At Huacariz we started off by hiring labourers to dig up all the weeds which covered the fields where we wanted to sow our Alfalfa. We only paid them ten soles (about three U.S dollars) a day to do this. Although ten soles is a typical wage in Peru I still feel bad about doing that because it´s clearly exploitative. Even in such a poor area three dollars doesn´t buy much, it´s not a proper wage. But many businesses cannot afford to pay any more than that and still make a profit. Ironically Inca Wasi only paid it´s staff ten soles a day also. Charity doesn´t extend to the local adult staff, only to the children.
We began to encounter out first problems quite early in the process. The ploughing of the fields was delayed as we tried to find someone able to do it. The local University has a large agricultural department and we were able to hire a tractor, plough and someone to drive it for us. But the guy wasn´t available to work until the following week but he was working on another job. Then unexpected bad weather forced us to wait another few days and we found ourselves behind schedule. But this was typical of the type of frustating problems and delays which we encountered during the project. The rickety old tractor (which must have been about fifty years old I would say) eventually came along and finished the job of ploughing the fields (much to our relief).
Next we bought a large amount of industrial chemical fertilizer. Roger, myself, Mallaneo and a farmhand spread the fertilizer on the fields with our bear hands, stupidly without wearing any gloves. It was hard work on a very hot day though. I got badly sunburnt on my face and neck after I left my sombrero at home.
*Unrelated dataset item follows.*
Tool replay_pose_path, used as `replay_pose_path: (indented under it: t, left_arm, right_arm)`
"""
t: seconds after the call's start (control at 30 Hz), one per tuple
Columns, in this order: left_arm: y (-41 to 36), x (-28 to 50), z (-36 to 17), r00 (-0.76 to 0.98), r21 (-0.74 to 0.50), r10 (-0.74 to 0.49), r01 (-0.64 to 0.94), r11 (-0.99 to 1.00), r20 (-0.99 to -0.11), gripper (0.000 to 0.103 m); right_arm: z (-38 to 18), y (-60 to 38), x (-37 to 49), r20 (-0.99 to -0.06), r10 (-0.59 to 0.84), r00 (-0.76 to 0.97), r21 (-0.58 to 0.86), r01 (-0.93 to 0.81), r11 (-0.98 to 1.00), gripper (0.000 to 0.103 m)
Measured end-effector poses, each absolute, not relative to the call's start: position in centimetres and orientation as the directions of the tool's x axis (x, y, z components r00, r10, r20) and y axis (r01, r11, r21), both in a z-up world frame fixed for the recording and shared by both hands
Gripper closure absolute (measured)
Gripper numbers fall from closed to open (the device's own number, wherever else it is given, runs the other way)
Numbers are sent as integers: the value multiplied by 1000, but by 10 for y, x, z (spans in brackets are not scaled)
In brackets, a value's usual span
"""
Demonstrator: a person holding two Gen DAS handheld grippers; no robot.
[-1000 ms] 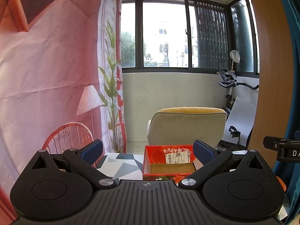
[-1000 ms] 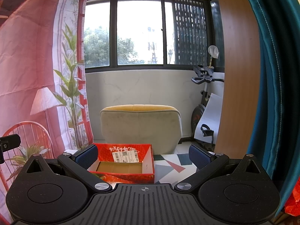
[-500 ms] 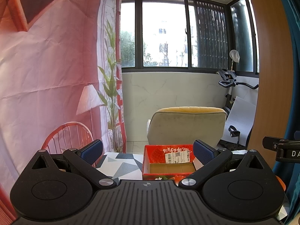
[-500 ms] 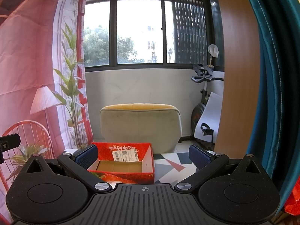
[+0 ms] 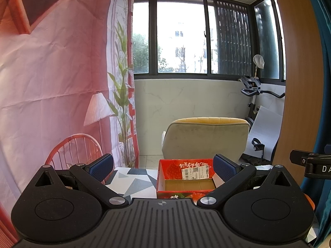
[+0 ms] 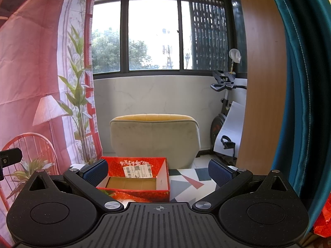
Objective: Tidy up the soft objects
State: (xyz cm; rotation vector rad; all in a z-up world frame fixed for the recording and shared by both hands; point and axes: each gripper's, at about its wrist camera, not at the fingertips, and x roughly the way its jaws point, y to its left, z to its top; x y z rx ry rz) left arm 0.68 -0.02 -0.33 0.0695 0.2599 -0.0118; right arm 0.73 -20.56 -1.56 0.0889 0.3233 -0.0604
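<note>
- On the far left of both views hangs a creased pink printed fabric backdrop (image 5: 51, 78) showing a white lamp, a red wire chair and a green leafy plant.
- The left tongs (image 5: 163, 166) are spread wide, their blue ribbed pads (image 5: 102, 166) well apart and holding nothing; they hover above the counter with a grey, white and dark triangle-patterned cover (image 5: 132, 183).
- Between those pads, toward the right one, sits the red open-topped cardboard box printed with strawberries (image 5: 185, 177), resting on the counter. Its brown floor is bare and a white barcode label is stuck on its far inner wall.
- Beyond the box stands a beige upholstered armchair with a yellow top edge (image 5: 204, 138), seen from behind, below a wide dark-framed window (image 5: 182, 35).
- A black exercise bike (image 5: 256, 95) and a leaning white board stand right of the armchair, by a tall brown wooden panel (image 5: 300, 72).
- The right tongs (image 6: 158, 172) are likewise spread wide and hold nothing; in this view the box lies just beside the left blue pad (image 6: 96, 172), with the patterned counter bare toward the right pad.
- A teal curtain (image 6: 300, 82) hangs at the far right, and a scrap of something red (image 6: 322, 221) shows at its lower edge; what it is cannot be told.
- No soft object can be made out in either view.
</note>
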Motion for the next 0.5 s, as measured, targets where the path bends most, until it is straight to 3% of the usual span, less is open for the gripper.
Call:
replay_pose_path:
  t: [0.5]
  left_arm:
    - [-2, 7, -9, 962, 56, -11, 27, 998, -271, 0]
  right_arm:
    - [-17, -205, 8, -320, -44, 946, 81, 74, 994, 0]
I think that my oversized sombrero made me one of Cajamarca´s most eccentric residents at that time. The only other people who wore sombreros were Quechua speaking peasants (campesinos) who travelled into town to sell their produce at the markets. The women in particular look wonderful in their distictive brightly coloured clothing (luminous pink, yellow or turqoise skirts with white blouses and green or brown skirts and a sombrero on top). But people who lived in the city all wore western style clothing most people wore jeans, lawyers and businessmen wore suits etc. They thought that sombreros were only for poor uneducated peasants who worked in the fields all day. I was the only person to combine the campesino style and the western style. In truth I probably looked ridiculous. But the sombrero did a good job of protecting me from the harsh sun, and got me a lot of attention which I enjoyed a lot. èrhaps my look also caused people to let their guard down around me and to dismiss me as a harmless eccentric instead of questioning me more deeply on what I was doing in Cajamarca and why I spent so much time out in Huacariz with Roger. My appearance allowed me to ´get away with it´on occasions.